- _Task objective_
In the entries that follow, find every line containing "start" and copy it.

Items from a data source
====

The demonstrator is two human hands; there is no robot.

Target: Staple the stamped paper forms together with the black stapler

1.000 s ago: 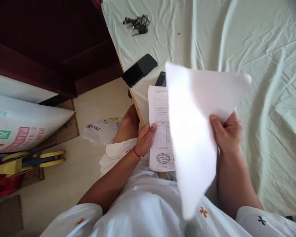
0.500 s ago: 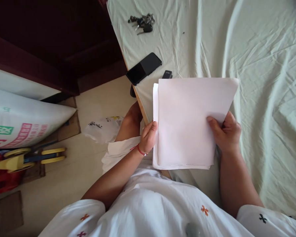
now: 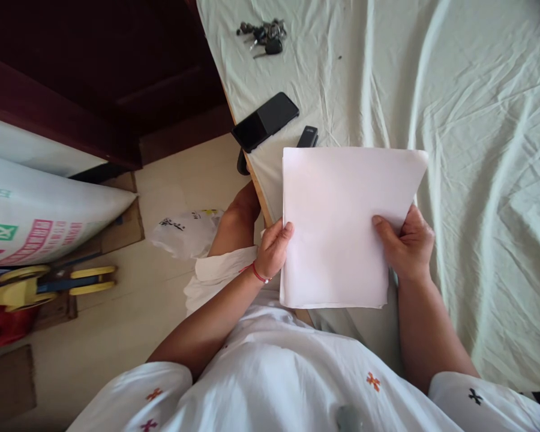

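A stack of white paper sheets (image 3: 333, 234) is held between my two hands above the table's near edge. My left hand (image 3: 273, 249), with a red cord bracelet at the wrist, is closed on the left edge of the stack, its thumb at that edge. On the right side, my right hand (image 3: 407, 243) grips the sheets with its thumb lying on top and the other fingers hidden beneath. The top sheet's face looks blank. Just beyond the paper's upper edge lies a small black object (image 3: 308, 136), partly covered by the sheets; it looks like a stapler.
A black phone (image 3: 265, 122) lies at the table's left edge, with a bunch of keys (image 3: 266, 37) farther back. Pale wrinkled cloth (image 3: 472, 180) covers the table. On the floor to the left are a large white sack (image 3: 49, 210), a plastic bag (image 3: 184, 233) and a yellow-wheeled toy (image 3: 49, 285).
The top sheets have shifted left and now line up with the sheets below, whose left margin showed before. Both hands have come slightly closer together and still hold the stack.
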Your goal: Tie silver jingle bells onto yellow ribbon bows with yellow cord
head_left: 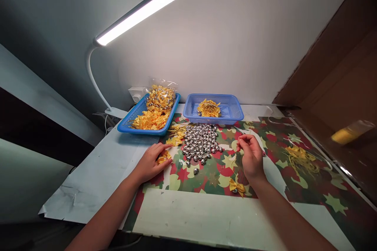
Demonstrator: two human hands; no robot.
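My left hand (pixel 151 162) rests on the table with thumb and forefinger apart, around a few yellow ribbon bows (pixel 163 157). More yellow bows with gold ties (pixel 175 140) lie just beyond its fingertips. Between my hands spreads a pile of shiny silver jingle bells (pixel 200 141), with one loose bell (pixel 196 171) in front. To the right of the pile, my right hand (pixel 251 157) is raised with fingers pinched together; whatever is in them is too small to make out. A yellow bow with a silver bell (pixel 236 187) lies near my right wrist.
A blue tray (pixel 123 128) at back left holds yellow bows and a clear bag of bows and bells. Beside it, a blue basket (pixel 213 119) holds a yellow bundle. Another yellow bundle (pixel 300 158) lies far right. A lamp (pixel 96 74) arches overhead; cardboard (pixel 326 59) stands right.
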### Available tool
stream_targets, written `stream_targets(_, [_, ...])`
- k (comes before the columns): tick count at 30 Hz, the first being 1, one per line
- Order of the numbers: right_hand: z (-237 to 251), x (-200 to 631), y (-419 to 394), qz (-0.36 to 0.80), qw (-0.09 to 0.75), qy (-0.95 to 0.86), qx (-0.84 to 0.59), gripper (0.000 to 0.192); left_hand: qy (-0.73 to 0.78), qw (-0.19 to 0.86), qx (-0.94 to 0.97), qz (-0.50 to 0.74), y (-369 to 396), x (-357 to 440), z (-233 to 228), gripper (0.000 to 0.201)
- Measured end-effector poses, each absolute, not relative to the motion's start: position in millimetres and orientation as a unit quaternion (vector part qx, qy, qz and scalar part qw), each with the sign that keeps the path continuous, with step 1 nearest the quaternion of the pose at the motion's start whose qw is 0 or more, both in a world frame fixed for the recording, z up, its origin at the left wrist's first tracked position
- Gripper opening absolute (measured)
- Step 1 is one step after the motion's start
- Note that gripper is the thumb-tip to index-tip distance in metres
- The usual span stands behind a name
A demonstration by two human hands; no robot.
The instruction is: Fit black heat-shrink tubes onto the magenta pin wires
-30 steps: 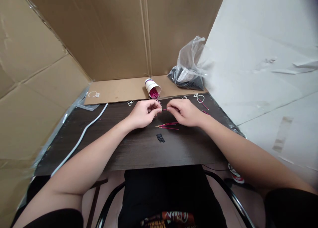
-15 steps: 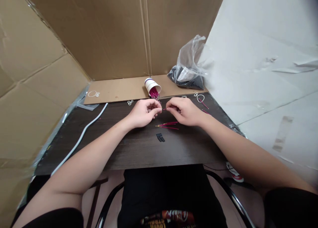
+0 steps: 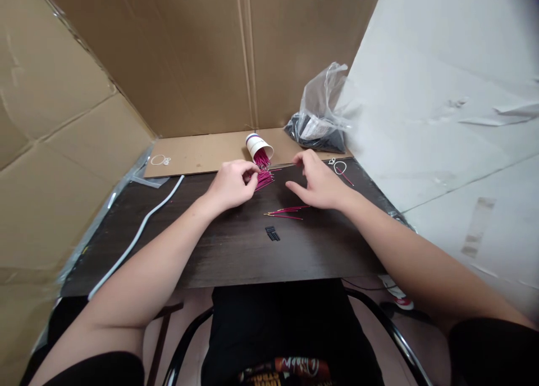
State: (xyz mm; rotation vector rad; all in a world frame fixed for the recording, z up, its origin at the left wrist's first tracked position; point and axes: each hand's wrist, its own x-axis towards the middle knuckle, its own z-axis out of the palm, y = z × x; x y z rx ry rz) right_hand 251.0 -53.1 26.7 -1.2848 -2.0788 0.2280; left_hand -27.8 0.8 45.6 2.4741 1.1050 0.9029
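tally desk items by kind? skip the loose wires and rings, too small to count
Paper cup: 1
Plastic bag: 1
White cable: 1
Black connector cluster: 1
Hands: 2, left hand, right hand
Total: 6

The person's arms are bare from the upper arm down to the left hand (image 3: 229,185) and the right hand (image 3: 320,181): no watch, ring or glove shows on either. Short black sleeves (image 3: 492,349) cover the upper arms, one at each lower corner of the view. The shirt (image 3: 290,327) is black too and fills the bottom middle, with a print low on the front in orange, yellow and white lettering (it reads upside down from here and is cut off by the edge, so the words cannot be made out).
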Motion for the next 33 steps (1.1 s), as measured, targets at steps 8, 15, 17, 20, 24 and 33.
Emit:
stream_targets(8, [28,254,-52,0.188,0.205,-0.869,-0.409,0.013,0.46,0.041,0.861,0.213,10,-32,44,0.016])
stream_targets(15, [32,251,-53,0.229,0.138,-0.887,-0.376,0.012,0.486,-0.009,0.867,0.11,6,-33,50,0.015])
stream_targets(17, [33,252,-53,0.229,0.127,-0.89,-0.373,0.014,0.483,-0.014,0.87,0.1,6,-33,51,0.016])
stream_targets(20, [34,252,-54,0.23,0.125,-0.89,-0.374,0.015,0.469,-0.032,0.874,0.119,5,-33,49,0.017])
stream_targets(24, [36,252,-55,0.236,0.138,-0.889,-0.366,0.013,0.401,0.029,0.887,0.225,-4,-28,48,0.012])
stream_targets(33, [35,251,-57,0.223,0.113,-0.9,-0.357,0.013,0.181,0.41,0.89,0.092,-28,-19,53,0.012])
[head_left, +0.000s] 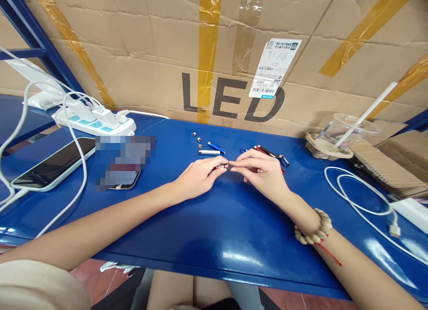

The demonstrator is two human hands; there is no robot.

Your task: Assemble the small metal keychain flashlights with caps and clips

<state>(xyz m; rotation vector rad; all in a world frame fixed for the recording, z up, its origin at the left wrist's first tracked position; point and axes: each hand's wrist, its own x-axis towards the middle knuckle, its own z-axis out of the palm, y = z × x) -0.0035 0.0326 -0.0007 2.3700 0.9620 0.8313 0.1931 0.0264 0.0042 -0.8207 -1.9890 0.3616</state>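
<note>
Between the fingertips of my left hand (197, 178) is a small red cylinder with a silvery metal end (222, 166). My right hand (262, 169) has thumb and fingers pinched at the metal end of that cylinder, so both hands meet on it. Just beyond them lie a silver tube (209, 152) and a blue tube (217, 147). Several tiny metal pieces (199, 140) are scattered behind the tubes. Partly hidden behind my right hand are a black tube (266, 150) with a metal clip (284, 160), a red one and a blue loop.
A white power strip (96, 123) with cables stands back left, near a charging phone (56, 163) and another phone (129, 181). At right are a clear plastic cup (347, 127) in a cardboard holder and a coiled white cable (364, 192). A large carton (150, 47) walls off the back.
</note>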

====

- _Result_
- Measured end-effector poses, each absolute, not relative to the motion's start: position in millimetres and orientation as a unit quaternion (vector part qx, qy, qz and scalar part qw), each with the sign that keeps the path continuous, with step 1 nearest the quaternion of the pose at the motion's start whose qw is 0 or more, both in a world frame fixed for the recording, z up, its origin at the left wrist's first tracked position
- Step 1 is one step after the motion's start

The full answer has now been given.